■ TASK TO CARRY OUT ■
Go through the data and copy each line that holds "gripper".

Segment Open

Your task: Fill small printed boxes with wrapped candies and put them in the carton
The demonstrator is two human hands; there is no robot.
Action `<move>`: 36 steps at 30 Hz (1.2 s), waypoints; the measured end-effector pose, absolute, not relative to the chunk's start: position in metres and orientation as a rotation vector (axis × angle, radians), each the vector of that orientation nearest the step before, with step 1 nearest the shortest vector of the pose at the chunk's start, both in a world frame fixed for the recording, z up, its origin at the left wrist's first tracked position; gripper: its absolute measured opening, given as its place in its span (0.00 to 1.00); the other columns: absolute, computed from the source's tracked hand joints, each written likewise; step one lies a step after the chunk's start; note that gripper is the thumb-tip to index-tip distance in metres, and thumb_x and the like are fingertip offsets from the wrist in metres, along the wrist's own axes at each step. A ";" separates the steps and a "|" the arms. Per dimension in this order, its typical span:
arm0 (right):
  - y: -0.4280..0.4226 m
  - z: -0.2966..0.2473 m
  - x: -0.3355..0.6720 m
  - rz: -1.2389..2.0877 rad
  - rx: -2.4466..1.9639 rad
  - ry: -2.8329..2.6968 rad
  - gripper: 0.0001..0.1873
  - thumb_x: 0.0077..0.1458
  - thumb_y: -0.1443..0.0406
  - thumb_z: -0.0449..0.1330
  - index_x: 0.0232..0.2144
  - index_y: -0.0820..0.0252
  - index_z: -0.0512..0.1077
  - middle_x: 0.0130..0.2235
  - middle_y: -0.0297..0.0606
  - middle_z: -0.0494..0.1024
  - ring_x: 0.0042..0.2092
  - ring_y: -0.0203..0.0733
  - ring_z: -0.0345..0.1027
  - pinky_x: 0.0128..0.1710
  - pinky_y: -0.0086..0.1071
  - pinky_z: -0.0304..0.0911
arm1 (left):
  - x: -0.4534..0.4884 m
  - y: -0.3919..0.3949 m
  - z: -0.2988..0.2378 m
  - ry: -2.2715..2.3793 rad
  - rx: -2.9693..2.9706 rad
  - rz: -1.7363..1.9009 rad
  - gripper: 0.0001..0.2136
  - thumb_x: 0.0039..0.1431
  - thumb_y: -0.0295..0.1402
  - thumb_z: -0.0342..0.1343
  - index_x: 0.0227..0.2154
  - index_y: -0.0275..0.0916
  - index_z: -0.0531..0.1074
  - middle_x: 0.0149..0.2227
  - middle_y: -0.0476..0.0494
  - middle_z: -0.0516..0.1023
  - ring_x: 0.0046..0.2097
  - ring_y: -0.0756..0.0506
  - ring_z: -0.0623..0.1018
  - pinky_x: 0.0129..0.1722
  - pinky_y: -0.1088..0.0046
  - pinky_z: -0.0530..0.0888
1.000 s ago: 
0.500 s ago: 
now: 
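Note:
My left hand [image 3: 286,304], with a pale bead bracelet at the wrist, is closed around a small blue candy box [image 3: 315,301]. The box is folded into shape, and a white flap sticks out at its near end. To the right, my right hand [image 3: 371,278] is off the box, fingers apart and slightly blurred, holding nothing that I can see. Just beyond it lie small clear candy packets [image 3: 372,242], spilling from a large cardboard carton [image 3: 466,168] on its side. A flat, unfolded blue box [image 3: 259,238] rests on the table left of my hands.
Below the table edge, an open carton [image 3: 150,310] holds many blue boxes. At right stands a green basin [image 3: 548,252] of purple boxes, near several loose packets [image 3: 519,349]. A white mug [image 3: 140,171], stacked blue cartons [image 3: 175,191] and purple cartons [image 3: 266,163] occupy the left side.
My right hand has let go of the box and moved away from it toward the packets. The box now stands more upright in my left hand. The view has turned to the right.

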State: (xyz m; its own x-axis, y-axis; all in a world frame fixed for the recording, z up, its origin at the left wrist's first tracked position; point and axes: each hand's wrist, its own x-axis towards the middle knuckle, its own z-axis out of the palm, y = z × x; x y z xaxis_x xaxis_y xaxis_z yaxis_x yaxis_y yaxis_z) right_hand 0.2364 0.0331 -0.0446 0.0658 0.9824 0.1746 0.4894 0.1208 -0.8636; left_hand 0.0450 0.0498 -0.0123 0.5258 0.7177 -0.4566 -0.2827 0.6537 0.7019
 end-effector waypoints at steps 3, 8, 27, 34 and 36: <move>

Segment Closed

■ WRITTEN REPLY ■
Action `<move>`: 36 steps at 30 Hz (1.2 s), waypoints; the measured end-effector pose, absolute, not relative to the chunk's start: position in metres and orientation as a rotation vector (axis × angle, radians), each the vector of that orientation nearest the step before, with step 1 nearest the shortest vector of the pose at the chunk's start, both in a world frame fixed for the recording, z up, its origin at the left wrist's first tracked position; gripper: its absolute measured opening, given as its place in its span (0.00 to 1.00); the other columns: absolute, computed from the source's tracked hand joints, each written likewise; step one lies a step after the chunk's start; note that gripper is the thumb-tip to index-tip distance in metres, and thumb_x and the like are fingertip offsets from the wrist in metres, along the wrist's own axes at each step. A ";" separates the steps and a "|" the arms. Per dimension in this order, its typical span:
  - gripper: 0.0001..0.1873
  - gripper: 0.0001..0.2136

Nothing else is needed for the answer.